Black menace –? Oh, yes. Donte is black. His jurors were all white, and his sloppy conviction and impending execution have Slone teetering on the precipe of a race riot. There’s no lack of dramatic tension in The Confession once the race to Missouri against a ticking clock starts in earnest.  I for one received the book on Christmas morning and began reading it later that evening after a day of family festivities. I continued reading well into the night, , but I could not put it down.  The book was racing towards its conclusion, or so I thought, and I was carried towards dawn by the fast pace.
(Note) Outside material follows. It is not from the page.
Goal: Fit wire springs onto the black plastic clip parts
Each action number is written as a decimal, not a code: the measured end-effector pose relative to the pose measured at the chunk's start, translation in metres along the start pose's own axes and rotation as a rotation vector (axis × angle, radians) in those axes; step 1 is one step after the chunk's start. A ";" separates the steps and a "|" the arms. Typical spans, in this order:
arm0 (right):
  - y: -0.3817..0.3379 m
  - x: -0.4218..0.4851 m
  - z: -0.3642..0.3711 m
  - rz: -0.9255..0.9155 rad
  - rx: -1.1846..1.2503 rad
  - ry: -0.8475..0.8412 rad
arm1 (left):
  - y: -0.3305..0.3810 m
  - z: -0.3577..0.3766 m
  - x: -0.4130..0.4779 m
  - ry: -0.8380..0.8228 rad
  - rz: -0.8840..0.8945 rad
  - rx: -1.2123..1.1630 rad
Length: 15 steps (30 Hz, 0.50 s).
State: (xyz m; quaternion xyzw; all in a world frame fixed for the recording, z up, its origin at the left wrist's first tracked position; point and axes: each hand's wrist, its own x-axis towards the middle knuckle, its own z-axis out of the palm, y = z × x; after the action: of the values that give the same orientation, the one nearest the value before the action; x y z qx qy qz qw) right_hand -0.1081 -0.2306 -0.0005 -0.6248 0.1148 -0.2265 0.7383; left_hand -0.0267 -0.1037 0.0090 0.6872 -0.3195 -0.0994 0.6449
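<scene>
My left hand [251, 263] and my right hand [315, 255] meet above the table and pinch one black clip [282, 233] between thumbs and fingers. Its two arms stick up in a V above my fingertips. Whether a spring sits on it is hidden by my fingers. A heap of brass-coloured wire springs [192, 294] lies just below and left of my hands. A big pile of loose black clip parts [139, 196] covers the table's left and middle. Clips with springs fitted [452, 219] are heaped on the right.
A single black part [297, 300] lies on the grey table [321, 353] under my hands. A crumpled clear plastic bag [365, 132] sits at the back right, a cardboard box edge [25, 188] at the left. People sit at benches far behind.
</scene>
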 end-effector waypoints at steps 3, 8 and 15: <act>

Every time I thought the tension was nearing a breaking point, Grisham threw another spanner in the works. He hasn’t had this spellbinding effect on me in years.  The conclusion is a mixed bag, not unusual for Grisham:  while he rarely writes stories of the ‘bad guys’ winning, he’s not particularly keen on writing stories of the ‘good guys’ winning, either –at best, the victories are Pyrrhic.  Like most of Grisham’s novels, this is not idle entertainment; he uses his characters’ plight to address a point. The Appeal criticized judicial politics, for instance, a tack also taken up here along with revisiting The Chamber’s theme of the effectiveness and morality of the death penalty.  More directly, The Confession attacks the prosecution’s eagerness to convict and kill:  human lives should not be weighed in the balance by politicians eager to perform for emotional audiences.

The Confession is an emotionally turbulent thriller of human conscience set against malevolent institutions that recommends itself far more than other releases in recent years like The Associate.